錦鯉をこよなく愛する鯉人募集中!錦鯉に限らず鯉を愛する人なら大歓迎☆鯉を語らいましょう♪koi-ni-koi-suru.bomまで
「・・・。なんや、このメール。って、そんなんメールで募集するな!それに、アドレスドットボムってなんや!絶対コムやろ・・・。」
「どうやら、今回は単なる勧誘メールだったようね。」
なんか、残念そうやな・・・。まあ、呪いとか沙織の得意分野やし、しょうもないメールやったから、当然の反応か・・・。一方で詩音は、自分のスマホ取り出して、なんかし始めた。
「何してんの?」
「こんなおもろいネタ無いで!せやからブログに投稿してんねん。めっちゃウケるし!そのメール消したらあかんで!っていうか転送して!そのサイトもめっちゃ見たいし!」
面倒くさいわ!って、ここで送っとけへんかったら、詩音しつこいから余計面倒くさいし・・・。結局詩音に転送して、これからどうするんか小柄ちゃんに聞こうとしたら、
「アタイにも送って頂戴!」
おまえもかいっ!でも、小柄ちゃんは全然笑ってへんし、何に使うんや?
「アタイこう見えて鯉にはうるさいのよ!」
そっちか!まあ、そういう訳で、小柄ちゃんと赤外線でアドレス交換した後、メール転送を終えると急に真剣な顔付きで小柄ちゃんが、
「問題は立入禁止側の階段を目指すか、それとも警備員が気付いてくれるのを待つかよ。アンタ達の意見を聞きたいわ。」
と、三人を見た。
ウチとしては、さっさとこのフロアから出られるんやったら何でもかまへん。ただ、警備員がホンマに一時間くらいしたら気付いてくれるんか疑問や。

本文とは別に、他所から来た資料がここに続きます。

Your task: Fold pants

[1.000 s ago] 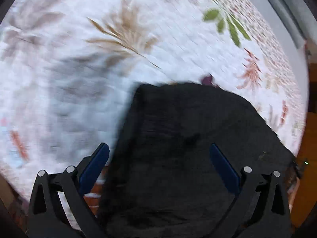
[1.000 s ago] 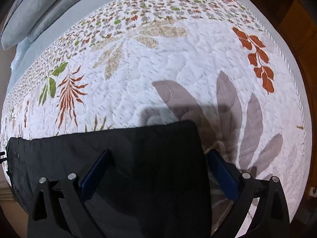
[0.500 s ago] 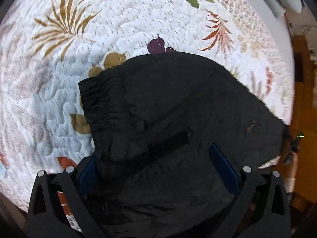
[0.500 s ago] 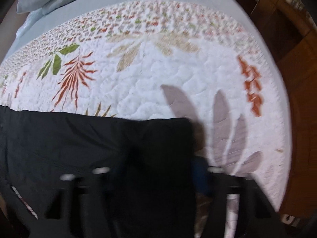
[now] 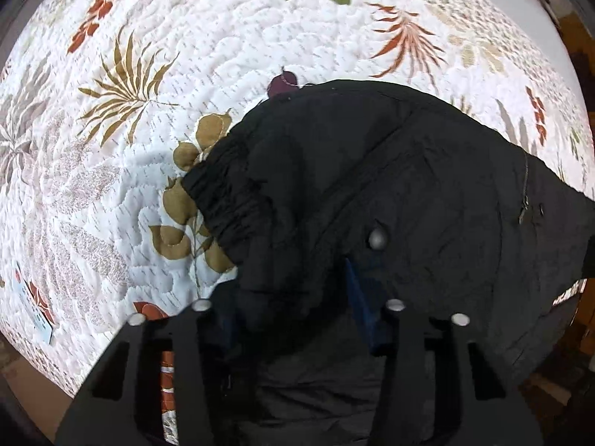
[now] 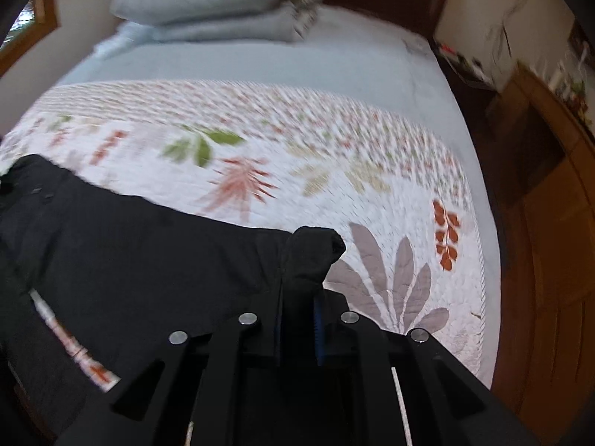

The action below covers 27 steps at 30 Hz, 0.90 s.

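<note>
Black pants (image 5: 390,193) lie on a white quilt with a leaf print (image 5: 186,55). Their elastic waistband (image 5: 223,200) faces left in the left wrist view. My left gripper (image 5: 293,293) has closed in on a bunch of the black cloth near the waist; cloth covers its fingertips. In the right wrist view the pants (image 6: 130,245) stretch away to the left. My right gripper (image 6: 299,319) is shut on a fold of the leg end (image 6: 312,256), which sticks up above the fingers.
The bed's grey sheet (image 6: 260,63) and grey pillows (image 6: 215,3) lie at the far end. A wooden cabinet (image 6: 550,223) stands along the right side of the bed. The quilt's near edge (image 5: 33,334) drops off at lower left.
Both grippers were open over the pants and have closed on the cloth. The right gripper has lifted and tilted up, so the pillows now show.
</note>
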Tool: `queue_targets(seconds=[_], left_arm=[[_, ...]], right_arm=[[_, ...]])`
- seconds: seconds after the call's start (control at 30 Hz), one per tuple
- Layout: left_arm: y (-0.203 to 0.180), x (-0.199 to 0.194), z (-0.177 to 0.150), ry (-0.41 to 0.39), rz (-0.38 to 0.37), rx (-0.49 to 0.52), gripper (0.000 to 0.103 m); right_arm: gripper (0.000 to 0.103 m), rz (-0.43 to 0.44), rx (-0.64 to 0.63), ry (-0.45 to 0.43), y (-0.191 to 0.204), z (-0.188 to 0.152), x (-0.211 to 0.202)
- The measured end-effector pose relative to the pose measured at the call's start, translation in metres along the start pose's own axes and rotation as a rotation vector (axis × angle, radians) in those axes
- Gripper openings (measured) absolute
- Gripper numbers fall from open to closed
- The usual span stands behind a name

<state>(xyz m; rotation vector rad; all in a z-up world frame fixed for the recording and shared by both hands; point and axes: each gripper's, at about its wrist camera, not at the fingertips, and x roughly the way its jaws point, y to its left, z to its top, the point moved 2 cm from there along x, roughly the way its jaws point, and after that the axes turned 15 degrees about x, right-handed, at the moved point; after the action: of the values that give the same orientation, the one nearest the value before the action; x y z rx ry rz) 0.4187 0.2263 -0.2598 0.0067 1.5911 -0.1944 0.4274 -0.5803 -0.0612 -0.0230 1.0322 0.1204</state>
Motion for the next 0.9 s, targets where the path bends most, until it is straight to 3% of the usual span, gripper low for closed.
queue_targets(seconds=[0.13, 0.33, 0.53, 0.7, 0.9], left_arm=[[-0.002, -0.009, -0.014, -0.05, -0.018, 0.016, 0.026], [-0.017, -0.027, -0.04, -0.155, -0.017, 0.073, 0.019], [-0.022, -0.053, -0.072, -0.3, -0.071, 0.119, 0.017], [-0.027, -0.085, -0.114, -0.433, -0.183, 0.148, 0.017], [-0.021, -0.088, -0.176, -0.494, -0.282, 0.16, 0.017]], right_arm=[[0.012, 0.063, -0.06, -0.084, 0.021, -0.026, -0.057], [0.012, 0.114, -0.134, -0.145, 0.043, -0.083, -0.122], [0.009, 0.114, -0.038, -0.134, 0.025, -0.151, -0.151], [0.007, 0.117, 0.106, -0.133, -0.004, -0.198, -0.159], [0.003, 0.106, 0.252, -0.121, -0.032, -0.244, -0.165]])
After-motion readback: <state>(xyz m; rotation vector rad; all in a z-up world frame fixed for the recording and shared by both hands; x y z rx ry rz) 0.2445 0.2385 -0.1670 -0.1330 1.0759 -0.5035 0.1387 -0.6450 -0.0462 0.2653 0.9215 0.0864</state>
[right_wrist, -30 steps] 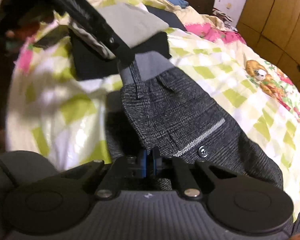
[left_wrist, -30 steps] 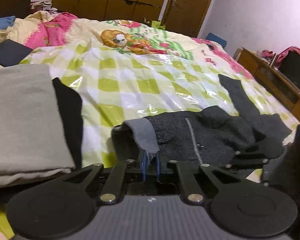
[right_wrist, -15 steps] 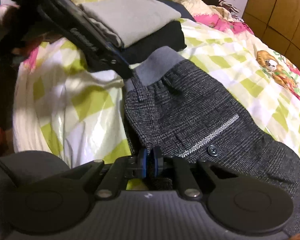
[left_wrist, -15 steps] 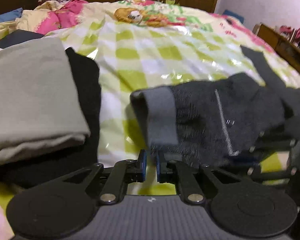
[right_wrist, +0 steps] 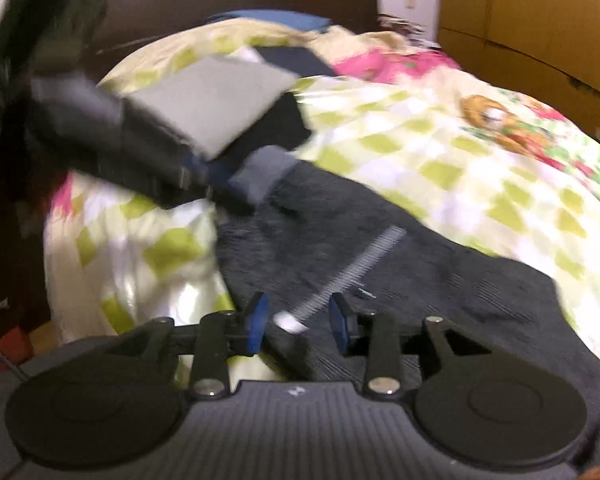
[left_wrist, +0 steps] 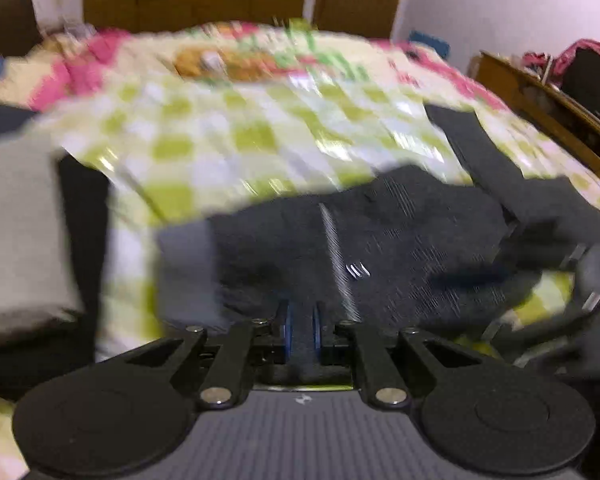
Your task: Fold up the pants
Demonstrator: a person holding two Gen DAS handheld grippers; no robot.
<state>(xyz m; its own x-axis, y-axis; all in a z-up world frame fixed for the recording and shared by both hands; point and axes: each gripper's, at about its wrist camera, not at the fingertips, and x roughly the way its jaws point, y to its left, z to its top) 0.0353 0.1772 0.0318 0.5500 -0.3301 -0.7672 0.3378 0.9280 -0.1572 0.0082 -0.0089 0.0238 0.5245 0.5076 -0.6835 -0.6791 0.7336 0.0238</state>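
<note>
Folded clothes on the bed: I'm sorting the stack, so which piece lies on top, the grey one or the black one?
The grey one lies on top; the black one sticks out beneath it, beside the dark pants.

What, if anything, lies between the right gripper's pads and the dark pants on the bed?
Nothing visible. The right gripper is opening directly over the dark pants, whose fabric sits between its blue pads without obstruction.
</note>
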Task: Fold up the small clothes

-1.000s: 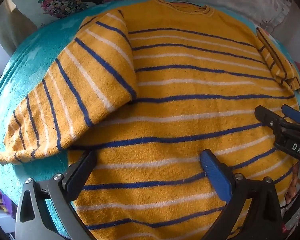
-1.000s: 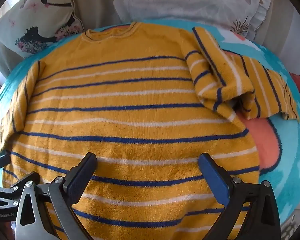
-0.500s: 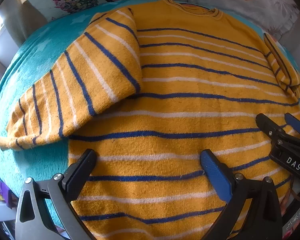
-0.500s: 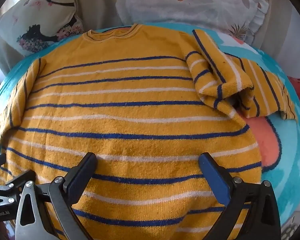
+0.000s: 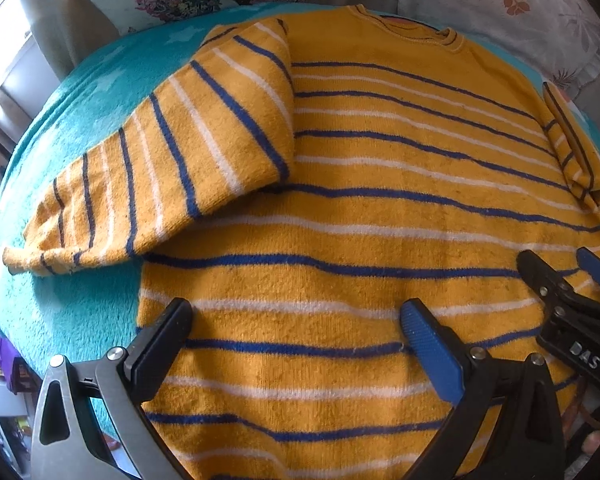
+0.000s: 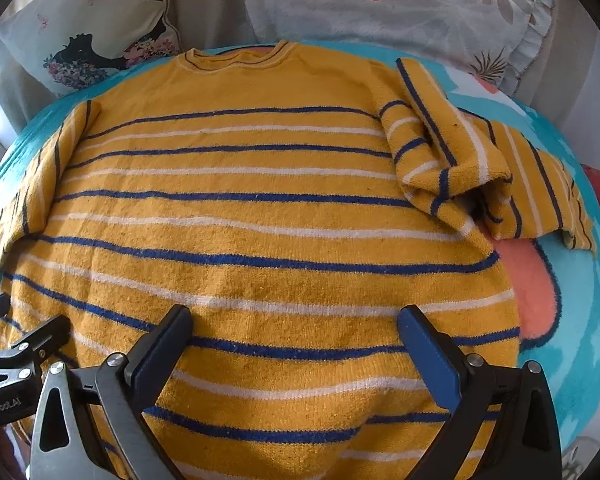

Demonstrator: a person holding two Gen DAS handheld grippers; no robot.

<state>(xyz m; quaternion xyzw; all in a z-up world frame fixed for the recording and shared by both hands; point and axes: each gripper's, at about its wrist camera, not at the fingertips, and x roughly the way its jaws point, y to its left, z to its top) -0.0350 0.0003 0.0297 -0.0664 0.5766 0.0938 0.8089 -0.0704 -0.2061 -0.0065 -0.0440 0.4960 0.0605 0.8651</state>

一方で反対側の階段までは急いだら二、三分で着くやろ。ウチも怖いけど考え方としては、どっちか言うたら詩音に近い。あんまり霊の存在は信じてへんし、四人もおるんやからシチュエーション的にも幽霊が出るとかありえへん気がする。
つまり、
「ウチは早くここから出たいから、扉が開いてる事を願いつつ階段を目指す方を推すわ!」
すると詩音も、
「麻紀に同意や。ここは暗いし変になりそうや。独特の臭いするし、あたしには一時間も耐えれる自信無いわ。」
と、顔の前で手を降って臭いというジェスチャーをしてみせた。一方沙織は、
「私は反対よ。」
と、目を閉じて首を横に振った。